The Boy in The Tunnel: The Remark

I was just about to push myself over to the ramp, from which the young boy, with autism and in distress, had exited with his staff. The boy was calmer now, at the end of the tunnel than he had been at the beginning, due to the support given him by his staff. As my hands touched my wheels a woman coming up the stairs beside the ramp caught my eye and said, in a loud but conspiratorial whisper, “At least you don’t do that!” Then, she was gone.

It had happened in the blink of an eye.

Yes, the boy with autism had been loud and yes he was in distress and yes his behaviour was different from all those around him at that moment. All that’s true. But her comment seemed to imply that though I’m in the disability pool with that guy, I’m not in THAT deep.

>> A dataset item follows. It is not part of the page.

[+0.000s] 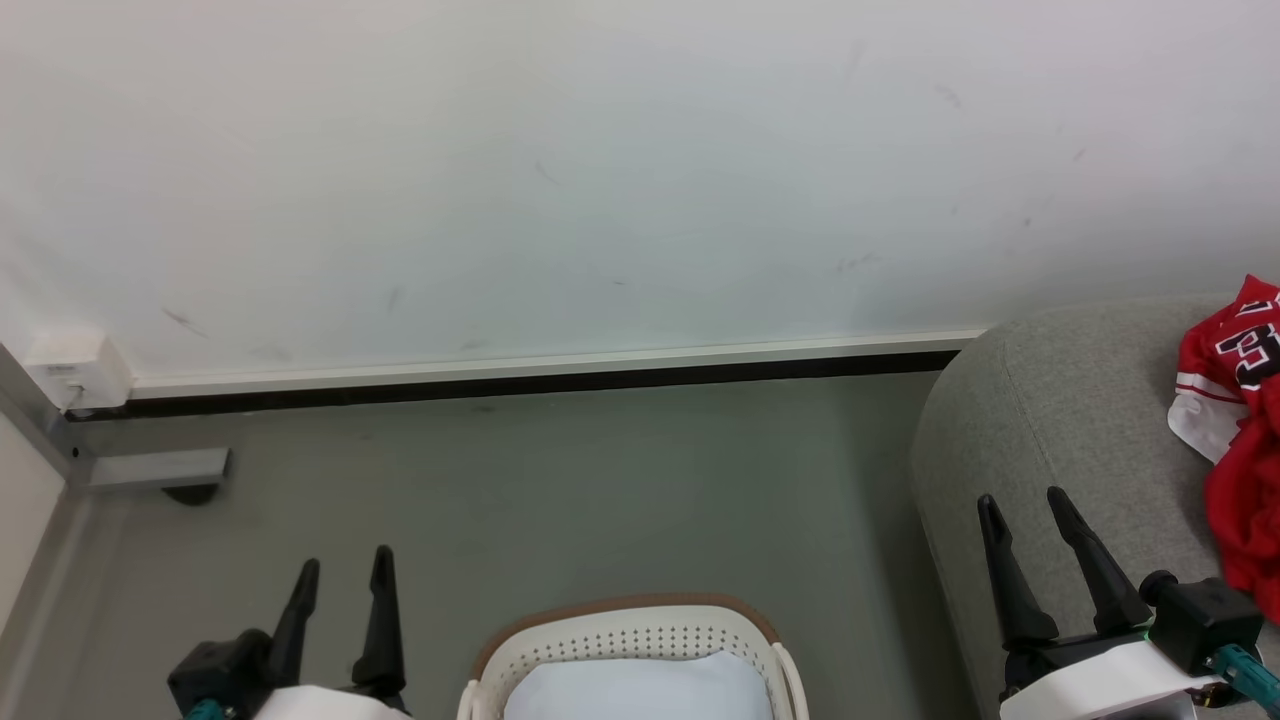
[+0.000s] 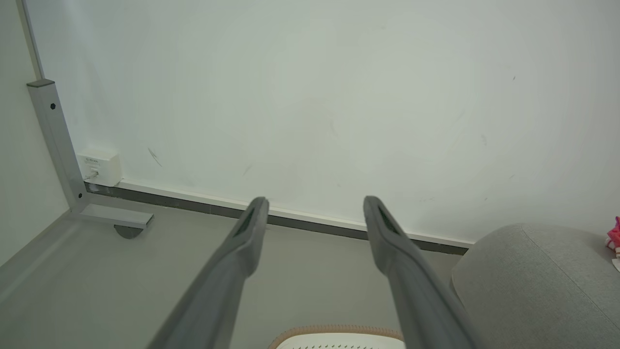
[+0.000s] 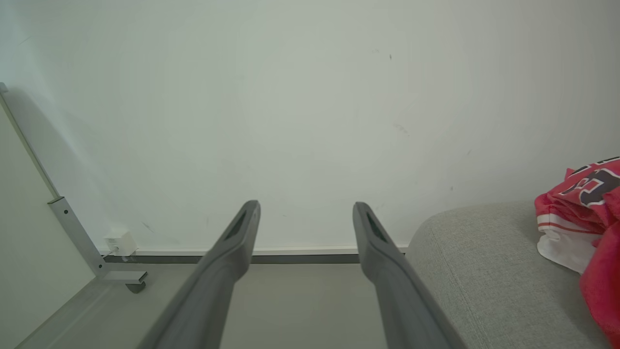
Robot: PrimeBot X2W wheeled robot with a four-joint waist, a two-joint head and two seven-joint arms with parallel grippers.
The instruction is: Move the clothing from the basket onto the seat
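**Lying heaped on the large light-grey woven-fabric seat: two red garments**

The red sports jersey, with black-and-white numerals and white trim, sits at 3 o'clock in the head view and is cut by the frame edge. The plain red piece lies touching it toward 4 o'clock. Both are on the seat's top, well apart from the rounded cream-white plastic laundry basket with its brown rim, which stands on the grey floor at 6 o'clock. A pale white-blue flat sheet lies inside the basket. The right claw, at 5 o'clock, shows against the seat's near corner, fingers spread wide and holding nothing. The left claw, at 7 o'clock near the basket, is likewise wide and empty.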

The disability hierarchy at it’s worst, some are more valuable than others, some are more acceptable than others, some have lives that are more worthy than others.

“I didn’t mean YOU,” was a comment made when someone commented to me about how much in taxes are gobbled up by support for people with disabilities who, “take but don’t give back.” I’m always shocked to hear this attitude but I’m particularly perplexed when it’s stated by a direct support professional. Really? I’m supposed to be glad that you exempt me from the general category of ‘useless eaters,’ to borrow a phrase from a former regime.

The woman probably thought that she was giving me a compliment. Letting me know that she saw me as ‘different’ and ‘better’and, to a greater degree, ‘acceptable.’ But she was also saying that there are the kinds of differences that are worse to the point of being ‘unacceptable’ and therefore unworthy of … what? … public space? … respect? … life? I don’t know.

I see this hierarchy sometimes within the disability community itself. I’ve had people with intellectual disabilities say they feel sorry for me because I use a wheelchair. I’ve heard people who use wheelchairs who really want it made clear that they don’t have an intellectual disability. I’ve heard parents make it clear that ‘at least my child isn’t or doesn’t or won’t…’ We’re good with who we are but we really want people to know who we aren’t.

I identify more with that young man with autism than I do with the woman who spoke to me. I know what it’s like to have my body and my presence scream out my arrival at an event. The stares and the fear and the confusion that are resultant simply of me coming into the lobby of a theatre, the entrance way of a grocery store, or even rolling out of my building and on to the street. I get it.

I’m as loudly visible as a scream in a tunnel.